On that day in 1959, we made it to the lake, and although my parents had been taking me to the lake since I was 2, my first clear memories of Waldo are from this trip. I would go to Waldo and the surrounding country every year for the next 23 years, sometimes spending an entire summer camped at the end of nearby Cultus Lake with my brothers exploring the area, fishing, hiking, water skiing, and having adventures.
I moved to Alaska in 1982, then to San Diego in 1987 to start a business, and then a family. In the 22 years of living out of the state, I only had the chance to visit Waldo a few brief times. I did come to Bend to visit family, but never had enough time for extended trips into the wilderness. I did have plenty of time to see what the influx of people and development was doing to Bend and the surrounding area, and it caused me great distress. I moved back to the land of my youth in 2009 to reconnect with the mountains, and raise my daughter near the forest that I loved so much. Part of my plan included actively engaging to help protect the forest and wild places that had given me so much in the first half of my life. That led me to the Sierra Club, and starting the Keep Waldo Wild campaign, and full circle to now.
On a July morning in 2009, I rose at 4 AM, packed my lunch, and headed for Waldo country to hike to Hidden Lake and up the Twins from the north side. As the cold air of pre-dawn hits my face, I am filled with excitement and anticipation of the day that lies ahead. I am returning to the site of my first backpack trip in 1961 with my Grandpa, where a Pine Martin ate bacon from my hand, and we spent several days exploring, fishing, and just being with the forest. So many places I had known and treasured had been lost to development and “progress”, and I was afraid that even this remote spot might have been altered by the influx of new people.
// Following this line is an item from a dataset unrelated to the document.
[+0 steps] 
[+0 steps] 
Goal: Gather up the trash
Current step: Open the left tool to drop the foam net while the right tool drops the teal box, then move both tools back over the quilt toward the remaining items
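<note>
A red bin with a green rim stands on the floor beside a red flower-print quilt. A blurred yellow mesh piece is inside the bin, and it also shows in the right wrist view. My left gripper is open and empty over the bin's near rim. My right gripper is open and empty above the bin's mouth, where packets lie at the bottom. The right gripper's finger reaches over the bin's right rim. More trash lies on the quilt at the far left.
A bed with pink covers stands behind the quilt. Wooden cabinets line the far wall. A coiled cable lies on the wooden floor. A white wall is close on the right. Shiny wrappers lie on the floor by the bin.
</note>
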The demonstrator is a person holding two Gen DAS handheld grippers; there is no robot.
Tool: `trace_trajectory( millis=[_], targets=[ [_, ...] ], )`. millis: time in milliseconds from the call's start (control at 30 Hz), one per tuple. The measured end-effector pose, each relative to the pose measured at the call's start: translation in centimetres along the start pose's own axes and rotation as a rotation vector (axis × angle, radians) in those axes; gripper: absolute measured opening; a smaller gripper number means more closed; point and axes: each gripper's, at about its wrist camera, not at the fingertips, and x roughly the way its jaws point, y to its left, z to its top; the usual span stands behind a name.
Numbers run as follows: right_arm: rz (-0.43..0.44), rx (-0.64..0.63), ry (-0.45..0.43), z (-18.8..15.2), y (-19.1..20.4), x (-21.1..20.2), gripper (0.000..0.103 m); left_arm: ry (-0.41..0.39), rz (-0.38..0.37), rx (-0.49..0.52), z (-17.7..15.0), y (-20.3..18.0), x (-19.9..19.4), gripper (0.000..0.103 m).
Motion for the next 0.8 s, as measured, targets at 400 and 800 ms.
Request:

As I approach the spot where I camped on the shore of Charlton Lake with Grandpa in 1961, a wave of memories flood over me, and I am lost in a vortex of emotion. I spend the day hiking on and off the trail embraced by the forest welcoming me home after being gone for far too long. The forest envelops me completely, and speaks to the deepest part of my being. The day is magical and filled with wonder; a flock of hundreds of small birds I don’t recognize circles around me in a grove of ancient hemlocks, a pileated woodpecker drums on a tree, a cow elk and her calf walk by seemingly accepting me as just another part of the natural landscape. Through it all, the pulse of the forest beats in my chest, speaking to me, and in that silence in the rhythm of the forest, I commit to protect it from anything that would disrupt that perfect symmetry.
The Keep Waldo Wild campaign was born on that day, and in the years since, has added many new voices to speak out for the forest and the animals that live there. Dear friends have joined the campaign, and we have had the privilege of showing new people the forest, leading them on hikes to many of the places I went in my youth. Just yesterday we accompanied Sierra Club Executive Director Michael Brune and his family as they experienced the area for the first time. The Sierra Club makes this campaign possible, and has been instrumental protecting the solitude of Waldo Lake from motorboats and floatplanes for others to experience and enjoy. The paddling community, horseback riders, mountain bikers, back country hunters and fisherman, the Waldo 100 endurance run, and other environmental groups have joined the campaign. Come and join us for our annual “Keep Waldo Wild” campout in August to hike, swim, canoe, bike, and share stories and food around the campfire. The forest needs your voice!